Göklerin ve yerin orduları Allah’ın olduğu gibi, göklerin ve yerin hazineleri de Allah’ındır. Hiç kimse destek verip yardım etmese de Allah, kendisine ve Resûlü’ne (salallâhu aleyhi ve sellem) iman eden, malları ve canları ile cihad edenleri bağışlayacak, onları altından nehirler akan Adn cennetlerine koyacak, müminlerin sevineceği yakın bir nusret ve fethi de nasip edecektir.
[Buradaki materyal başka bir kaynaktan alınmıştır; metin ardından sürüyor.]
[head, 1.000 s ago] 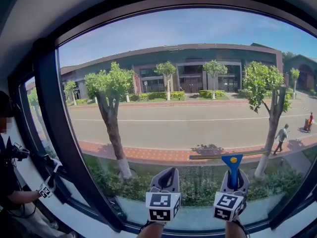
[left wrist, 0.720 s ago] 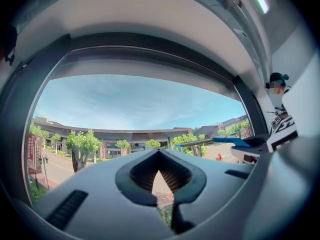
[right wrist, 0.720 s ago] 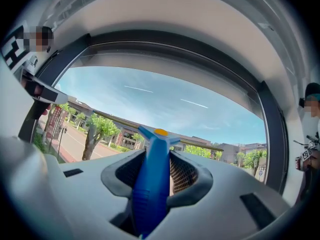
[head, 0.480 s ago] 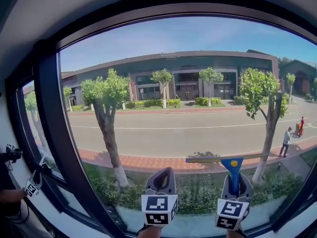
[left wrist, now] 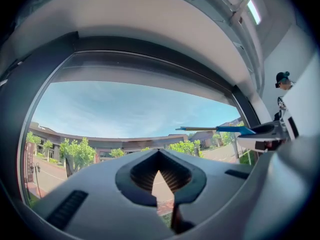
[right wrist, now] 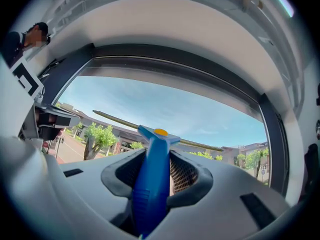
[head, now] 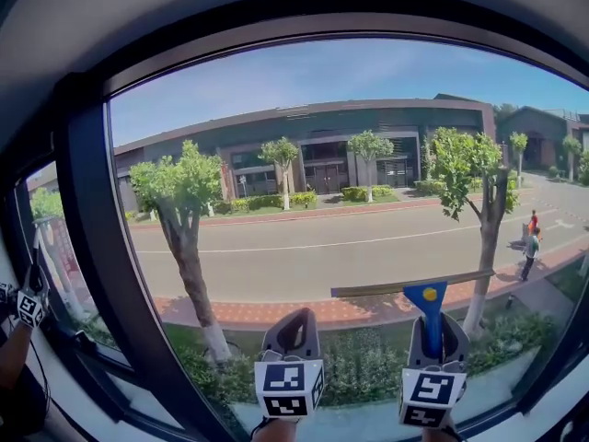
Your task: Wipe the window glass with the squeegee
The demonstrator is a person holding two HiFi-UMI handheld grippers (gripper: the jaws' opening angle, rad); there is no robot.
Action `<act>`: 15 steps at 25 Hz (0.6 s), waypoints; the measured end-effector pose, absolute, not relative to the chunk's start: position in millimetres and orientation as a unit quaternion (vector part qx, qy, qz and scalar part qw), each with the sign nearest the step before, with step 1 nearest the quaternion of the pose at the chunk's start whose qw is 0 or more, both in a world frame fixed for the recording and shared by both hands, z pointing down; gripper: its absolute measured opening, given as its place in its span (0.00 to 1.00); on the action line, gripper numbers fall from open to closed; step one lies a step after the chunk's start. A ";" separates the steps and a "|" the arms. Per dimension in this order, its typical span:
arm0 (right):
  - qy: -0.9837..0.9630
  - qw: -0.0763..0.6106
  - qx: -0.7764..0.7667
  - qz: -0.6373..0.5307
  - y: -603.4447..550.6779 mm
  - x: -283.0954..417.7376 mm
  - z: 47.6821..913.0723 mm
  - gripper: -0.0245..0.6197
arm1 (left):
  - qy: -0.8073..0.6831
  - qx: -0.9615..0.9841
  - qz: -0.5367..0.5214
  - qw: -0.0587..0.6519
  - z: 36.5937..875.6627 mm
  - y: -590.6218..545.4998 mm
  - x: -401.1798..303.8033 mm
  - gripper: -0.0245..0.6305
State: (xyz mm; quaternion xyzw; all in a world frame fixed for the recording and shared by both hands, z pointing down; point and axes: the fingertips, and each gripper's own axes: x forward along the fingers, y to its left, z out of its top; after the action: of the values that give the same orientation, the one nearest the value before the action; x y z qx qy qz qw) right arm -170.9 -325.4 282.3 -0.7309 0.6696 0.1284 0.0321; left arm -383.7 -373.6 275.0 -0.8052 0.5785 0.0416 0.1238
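Right gripper (head: 434, 328) sat low and right of centre, near the bottom of the window glass (head: 322, 145), jaws clamped on the blue handle of the squeegee (head: 426, 296). The right gripper view confirmed the grip: the handle ran up between both ribbed jaw pads and filled the gap. The handle stood roughly upright and the squeegee head, with its yellow dot, stuck out beyond the jaw tips. The blade (head: 412, 284) ran nearly level across the lower right part of the pane, its right end slightly higher than its left. Contact between blade and glass could not be confirmed from any view. Left gripper (head: 295, 320) was held just left of the right one at about the same height, apart from it. Its jaws were drawn together at the tips with nothing between them, and only a narrow slit of street showed through in the left gripper view. A dark window frame (head: 92, 247) ran down the left of the pane. Beyond it, at far left, the arm of a second person (head: 11, 357) was in view with another marker cube (head: 30, 308). Through the glass: a road (head: 304, 256), a long low building (head: 313, 141) and a tree (head: 179, 201) on the near verge.
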 end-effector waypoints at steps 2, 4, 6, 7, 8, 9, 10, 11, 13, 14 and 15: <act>0.668 0.046 -0.731 0.133 -322.6 -189.6 268.7 0.26 | 0.574 -0.808 0.045 0.124 269.2 -375.8 -398.6 0.04; 0.665 0.052 -0.731 0.143 -320.5 -204.0 254.5 0.26 | 0.568 -0.812 0.049 0.125 261.0 -376.4 -409.3 0.04; 0.661 0.058 -0.732 0.155 -319.2 -214.6 237.5 0.26 | 0.560 -0.816 0.054 0.135 247.7 -375.6 -414.5 0.04; 0.656 0.057 -0.734 0.164 -319.0 -217.5 228.7 0.26 | 0.556 -0.817 0.057 0.141 239.5 -375.2 -415.5 0.04; 0.650 0.050 -0.737 0.177 -319.3 -218.2 220.7 0.26 | 0.552 -0.818 0.061 0.147 230.8 -375.0 -416.0 0.04; 0.644 0.040 -0.740 0.191 -320.1 -217.8 213.2 0.26 | 0.550 -0.819 0.067 0.151 221.9 -375.4 -416.9 0.04; 0.640 0.032 -0.741 0.201 -320.8 -218.3 205.4 0.26 | 0.549 -0.819 0.072 0.153 213.6 -376.5 -418.5 0.04; 0.639 0.029 -0.741 0.205 -321.2 -220.1 197.1 0.26 | 0.547 -0.819 0.078 0.152 206.3 -377.9 -420.4 0.04; 0.636 0.032 -0.743 0.206 -321.5 -223.7 181.1 0.26 | 0.543 -0.822 0.084 0.153 195.0 -379.7 -422.7 0.04; 0.635 0.036 -0.743 0.207 -322.0 -225.1 173.1 0.26 | 0.540 -0.823 0.086 0.157 189.8 -380.1 -422.8 0.04; 0.635 0.041 -0.743 0.209 -322.8 -226.7 164.6 0.26 | 0.537 -0.823 0.087 0.162 184.3 -380.4 -422.8 0.04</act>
State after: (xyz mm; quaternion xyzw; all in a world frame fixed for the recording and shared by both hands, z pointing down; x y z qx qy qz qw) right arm -226.7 -322.8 164.6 -0.7427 0.6350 0.2086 0.0409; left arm -422.8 -380.4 184.3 -0.8233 0.5369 0.0872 0.1620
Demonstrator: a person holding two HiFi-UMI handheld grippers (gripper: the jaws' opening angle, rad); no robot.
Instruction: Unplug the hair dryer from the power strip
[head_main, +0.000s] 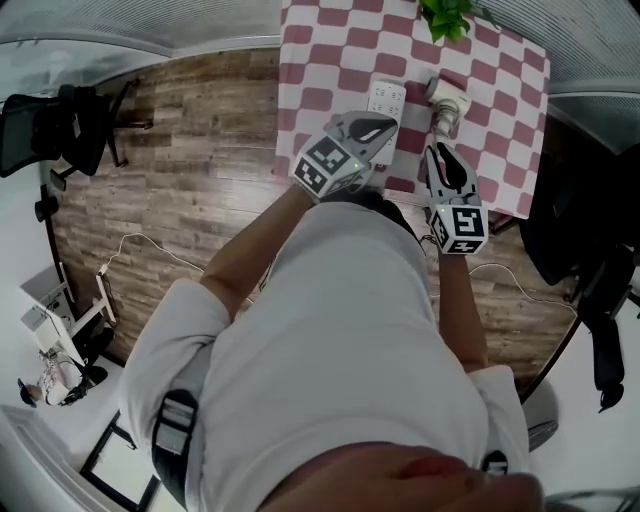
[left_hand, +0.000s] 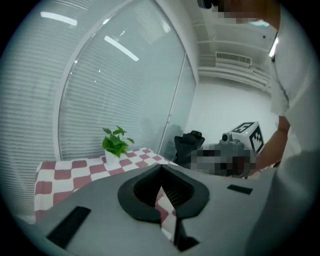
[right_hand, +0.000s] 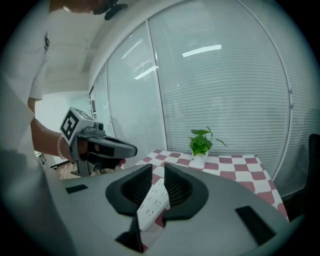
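Observation:
A white power strip (head_main: 386, 98) lies on the red-and-white checked table (head_main: 330, 60), with the cream hair dryer (head_main: 446, 106) just to its right. Whether the dryer's plug sits in the strip I cannot tell. Both grippers hang above the table's near edge. My left gripper (head_main: 384, 130) is over the near end of the strip, and in its own view my left gripper (left_hand: 161, 172) has its pads meeting, nothing between. My right gripper (head_main: 438, 156) is just short of the dryer. In its own view my right gripper (right_hand: 158, 176) stands open, the power strip (right_hand: 153, 201) showing through the gap, far below.
A potted green plant (head_main: 447, 15) stands at the table's far edge. Black office chairs stand left (head_main: 60, 130) and right (head_main: 590, 235) of the table. A thin cable (head_main: 150, 245) runs over the wooden floor. Glass walls with blinds close the space behind the table.

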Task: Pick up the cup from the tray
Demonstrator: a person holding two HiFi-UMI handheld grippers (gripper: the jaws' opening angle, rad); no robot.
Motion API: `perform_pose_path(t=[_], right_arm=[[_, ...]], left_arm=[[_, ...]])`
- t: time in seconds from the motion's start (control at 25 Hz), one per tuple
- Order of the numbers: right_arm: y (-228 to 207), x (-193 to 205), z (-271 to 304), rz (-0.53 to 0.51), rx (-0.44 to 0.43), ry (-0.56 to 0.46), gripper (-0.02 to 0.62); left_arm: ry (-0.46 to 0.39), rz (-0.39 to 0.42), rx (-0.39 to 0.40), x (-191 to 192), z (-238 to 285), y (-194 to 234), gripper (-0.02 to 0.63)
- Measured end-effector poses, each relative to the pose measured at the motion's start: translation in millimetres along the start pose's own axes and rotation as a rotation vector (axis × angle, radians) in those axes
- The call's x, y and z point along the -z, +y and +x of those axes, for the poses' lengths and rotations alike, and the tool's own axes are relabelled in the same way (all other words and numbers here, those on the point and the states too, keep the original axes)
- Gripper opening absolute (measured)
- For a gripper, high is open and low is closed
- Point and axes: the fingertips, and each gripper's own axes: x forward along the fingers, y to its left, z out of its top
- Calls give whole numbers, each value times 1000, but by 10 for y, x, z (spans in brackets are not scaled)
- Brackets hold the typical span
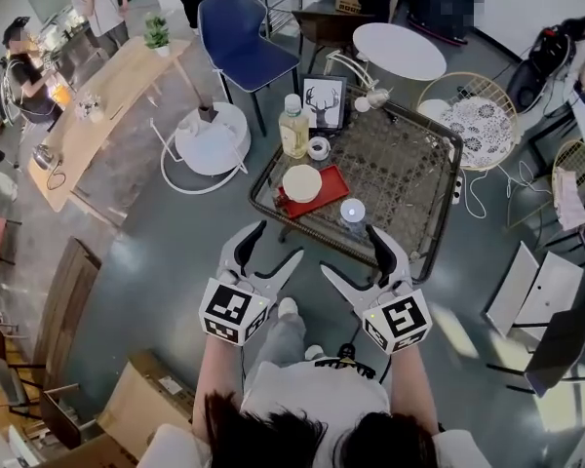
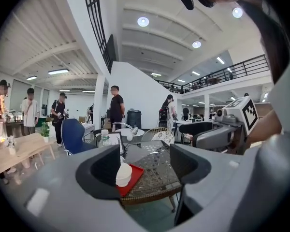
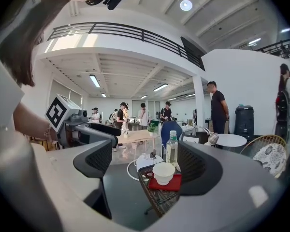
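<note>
A white cup (image 1: 301,182) stands on a red tray (image 1: 324,195) at the near left of a wicker-topped table (image 1: 400,178). Both grippers hover short of the table's near edge, pointing at it. My left gripper (image 1: 278,240) is open and empty, and so is my right gripper (image 1: 349,249). In the left gripper view the cup (image 2: 123,174) shows by the left jaw, far beyond the open gripper (image 2: 145,170), on the tray (image 2: 134,177). In the right gripper view the cup (image 3: 164,172) and tray (image 3: 170,183) sit between the open jaws, well ahead of the gripper (image 3: 147,168).
On the table stand a drink bottle (image 1: 293,126), a tape roll (image 1: 319,148), a framed deer picture (image 1: 324,101) and a small glowing light (image 1: 352,211). A white side table (image 1: 213,139), a blue chair (image 1: 239,37) and a round white table (image 1: 400,51) surround it. People stand further off.
</note>
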Motion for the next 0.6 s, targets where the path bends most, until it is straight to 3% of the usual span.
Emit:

Bu Allah’ın vaadidir ve Allah vaadini gerçekleştirecektir.

Allah müminlerin dostu; müşrik, kâfir, Siyonist, işbirlikçi ve yardakçılarının ise düşmanıdır. Allah dinini onların üzerine müminlerin eli ile hâkim kılacaktır. Müminler sayıca az olabilir, fakat nice az topluluk Allah’ın yardımı ile çok topluluğun üstesinden gelmiştir.

Çıkarları zedelenmesin, menfaatleri sıkıntıya düşmesin, Siyonist ve işbirlikçi emperyalist güçler, kendilerine karışmasın diye Filistin’de mücahitlere sırtını dönenler, yardımlarını esirgeyenler, ellerinden birçok şey geldiği halde kör ve sağırlara oynayanlar mücahitler zafer kazandığında yaptıklarına pişman olacak ve utanacaklardır. Zilleti Siyonist ile beraber yaşadıklarında, birbirlerini suçlayacaklar fakat pişmanlıkları kendilerine fayda vermeyecektir.

Mevla’m mücahitleri kendisinden başkasına muhtaç eylemesin ve muzaffer eylesin inşallah, âmin.